## Exercise requirements
Please give back, word for word, each line from the start of the entries through the one in which "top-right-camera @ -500" is found.
● ● ● ● ● ● ●
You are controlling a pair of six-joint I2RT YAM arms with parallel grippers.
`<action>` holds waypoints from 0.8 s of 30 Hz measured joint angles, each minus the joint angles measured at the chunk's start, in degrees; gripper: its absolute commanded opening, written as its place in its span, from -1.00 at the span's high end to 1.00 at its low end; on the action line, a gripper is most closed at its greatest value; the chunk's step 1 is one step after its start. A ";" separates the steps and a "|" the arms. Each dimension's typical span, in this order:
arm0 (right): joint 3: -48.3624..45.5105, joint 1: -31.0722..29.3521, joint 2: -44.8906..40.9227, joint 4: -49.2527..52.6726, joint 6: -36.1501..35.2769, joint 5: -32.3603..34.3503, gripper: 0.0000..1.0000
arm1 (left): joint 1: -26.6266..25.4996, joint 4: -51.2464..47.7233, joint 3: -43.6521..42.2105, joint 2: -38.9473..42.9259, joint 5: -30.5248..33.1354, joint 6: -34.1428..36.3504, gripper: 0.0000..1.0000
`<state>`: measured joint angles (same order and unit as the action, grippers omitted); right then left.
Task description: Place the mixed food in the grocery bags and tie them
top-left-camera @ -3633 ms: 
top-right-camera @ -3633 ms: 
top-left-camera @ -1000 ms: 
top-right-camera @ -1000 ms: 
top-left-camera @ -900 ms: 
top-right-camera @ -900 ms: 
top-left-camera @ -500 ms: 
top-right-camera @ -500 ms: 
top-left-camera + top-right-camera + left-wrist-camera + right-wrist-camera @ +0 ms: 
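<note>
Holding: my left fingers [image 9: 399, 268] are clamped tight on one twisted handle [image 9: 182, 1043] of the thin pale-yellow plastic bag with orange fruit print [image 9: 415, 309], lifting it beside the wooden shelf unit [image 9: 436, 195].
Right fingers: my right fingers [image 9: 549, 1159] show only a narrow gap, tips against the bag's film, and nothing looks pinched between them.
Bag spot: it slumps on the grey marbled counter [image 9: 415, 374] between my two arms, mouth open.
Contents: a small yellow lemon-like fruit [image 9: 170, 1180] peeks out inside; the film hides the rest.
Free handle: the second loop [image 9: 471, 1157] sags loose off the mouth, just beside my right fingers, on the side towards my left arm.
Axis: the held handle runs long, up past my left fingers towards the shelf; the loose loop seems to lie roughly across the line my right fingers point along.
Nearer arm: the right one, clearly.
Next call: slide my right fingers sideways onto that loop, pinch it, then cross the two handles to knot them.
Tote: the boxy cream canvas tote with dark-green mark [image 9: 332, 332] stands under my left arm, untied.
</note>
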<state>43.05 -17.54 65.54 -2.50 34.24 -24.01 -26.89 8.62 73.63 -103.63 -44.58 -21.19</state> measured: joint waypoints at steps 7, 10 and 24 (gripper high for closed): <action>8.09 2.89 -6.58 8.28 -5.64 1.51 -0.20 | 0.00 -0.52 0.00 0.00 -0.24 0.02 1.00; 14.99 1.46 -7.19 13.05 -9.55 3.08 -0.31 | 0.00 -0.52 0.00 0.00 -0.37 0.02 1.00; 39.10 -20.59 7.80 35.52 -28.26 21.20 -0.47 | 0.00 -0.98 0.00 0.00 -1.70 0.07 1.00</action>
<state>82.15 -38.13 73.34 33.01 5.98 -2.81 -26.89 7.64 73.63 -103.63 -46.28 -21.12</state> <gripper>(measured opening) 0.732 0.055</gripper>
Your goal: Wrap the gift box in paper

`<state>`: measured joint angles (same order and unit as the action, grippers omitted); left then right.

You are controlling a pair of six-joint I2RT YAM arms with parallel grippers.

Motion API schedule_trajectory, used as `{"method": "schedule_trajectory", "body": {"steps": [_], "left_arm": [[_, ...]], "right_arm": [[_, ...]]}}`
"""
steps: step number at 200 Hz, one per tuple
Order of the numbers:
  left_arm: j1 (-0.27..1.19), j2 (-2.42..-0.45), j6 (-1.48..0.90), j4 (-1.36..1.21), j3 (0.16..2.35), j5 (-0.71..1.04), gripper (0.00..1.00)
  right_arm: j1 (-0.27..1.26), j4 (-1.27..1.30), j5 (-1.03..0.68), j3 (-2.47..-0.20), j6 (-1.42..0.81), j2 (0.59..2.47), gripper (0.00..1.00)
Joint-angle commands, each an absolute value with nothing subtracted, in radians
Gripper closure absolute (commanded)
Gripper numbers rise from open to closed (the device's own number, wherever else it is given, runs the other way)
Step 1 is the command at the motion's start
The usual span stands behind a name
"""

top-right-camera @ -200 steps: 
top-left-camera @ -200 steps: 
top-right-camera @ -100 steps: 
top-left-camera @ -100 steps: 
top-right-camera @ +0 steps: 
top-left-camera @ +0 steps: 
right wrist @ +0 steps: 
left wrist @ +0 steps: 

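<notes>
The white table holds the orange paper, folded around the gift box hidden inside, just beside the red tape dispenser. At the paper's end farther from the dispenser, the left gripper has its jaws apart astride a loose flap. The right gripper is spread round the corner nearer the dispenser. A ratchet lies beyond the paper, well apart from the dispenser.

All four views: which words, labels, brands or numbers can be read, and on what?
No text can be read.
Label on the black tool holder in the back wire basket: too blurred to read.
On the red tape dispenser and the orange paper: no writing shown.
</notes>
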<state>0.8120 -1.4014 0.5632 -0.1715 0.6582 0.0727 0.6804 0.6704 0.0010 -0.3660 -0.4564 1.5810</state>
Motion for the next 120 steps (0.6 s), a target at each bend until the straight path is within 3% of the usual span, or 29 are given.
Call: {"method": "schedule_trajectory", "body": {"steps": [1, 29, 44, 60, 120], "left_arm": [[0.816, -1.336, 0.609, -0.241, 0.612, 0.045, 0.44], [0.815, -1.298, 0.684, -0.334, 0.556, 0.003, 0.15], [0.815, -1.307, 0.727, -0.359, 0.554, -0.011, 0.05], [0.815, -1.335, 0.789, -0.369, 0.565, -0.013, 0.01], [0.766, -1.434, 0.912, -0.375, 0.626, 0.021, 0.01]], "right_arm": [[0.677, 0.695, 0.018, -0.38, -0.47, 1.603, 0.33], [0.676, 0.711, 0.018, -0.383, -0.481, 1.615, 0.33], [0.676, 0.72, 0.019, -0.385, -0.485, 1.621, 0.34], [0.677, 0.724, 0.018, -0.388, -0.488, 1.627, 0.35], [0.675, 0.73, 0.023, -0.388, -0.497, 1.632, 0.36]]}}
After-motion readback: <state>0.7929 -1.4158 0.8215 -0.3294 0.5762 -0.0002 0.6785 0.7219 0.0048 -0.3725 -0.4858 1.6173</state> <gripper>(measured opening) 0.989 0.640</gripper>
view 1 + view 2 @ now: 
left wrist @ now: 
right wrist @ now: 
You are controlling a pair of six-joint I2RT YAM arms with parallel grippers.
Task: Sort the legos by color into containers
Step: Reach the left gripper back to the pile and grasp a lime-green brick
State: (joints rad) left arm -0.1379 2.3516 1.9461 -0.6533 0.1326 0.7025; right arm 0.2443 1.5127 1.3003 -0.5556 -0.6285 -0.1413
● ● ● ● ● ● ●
## Output below
You are controlling a pair of six-joint I2RT YAM arms with parallel grippers.
`<action>` holds waypoints from 0.8 s of 30 Hz measured joint angles, each minus the joint angles measured at the chunk's start, in degrees; gripper: its absolute commanded opening, written as its place in its span, from -1.00 at the span's high end to 1.00 at its low end; on the action line, a gripper is most closed at its greatest value; the chunk's step 1 is one step after its start. A ";" separates the steps and a "|" the arms. Each dimension's typical span, in this order:
arm0 (right): joint 3: -48.3624..45.5105, joint 1: -31.0722..29.3521, joint 2: -44.8906..40.9227, joint 4: -49.2527..52.6726, joint 6: -36.1501..35.2769, joint 5: -32.3603..34.3503, gripper: 0.0000..1.0000
arm1 (left): joint 1: -26.6266..25.4996, joint 4: -51.2464..47.7233, joint 3: -43.6521..42.2105, joint 2: -38.9473..42.9259, joint 5: -30.5248..33.1354, joint 6: -34.1428..36.3504, gripper: 0.0000..1.0000
`<state>`: measured joint angles (same order and unit as the action, grippers omitted); right then left.
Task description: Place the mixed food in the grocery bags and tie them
top-left-camera @ -3633 ms: 
top-right-camera @ -3633 ms: 
top-left-camera @ -1000 ms: 
top-right-camera @ -1000 ms: 
top-left-camera @ -900 ms: 
top-right-camera @ -900 ms: 
top-left-camera @ -500 ms: 
top-right-camera @ -500 ms: 

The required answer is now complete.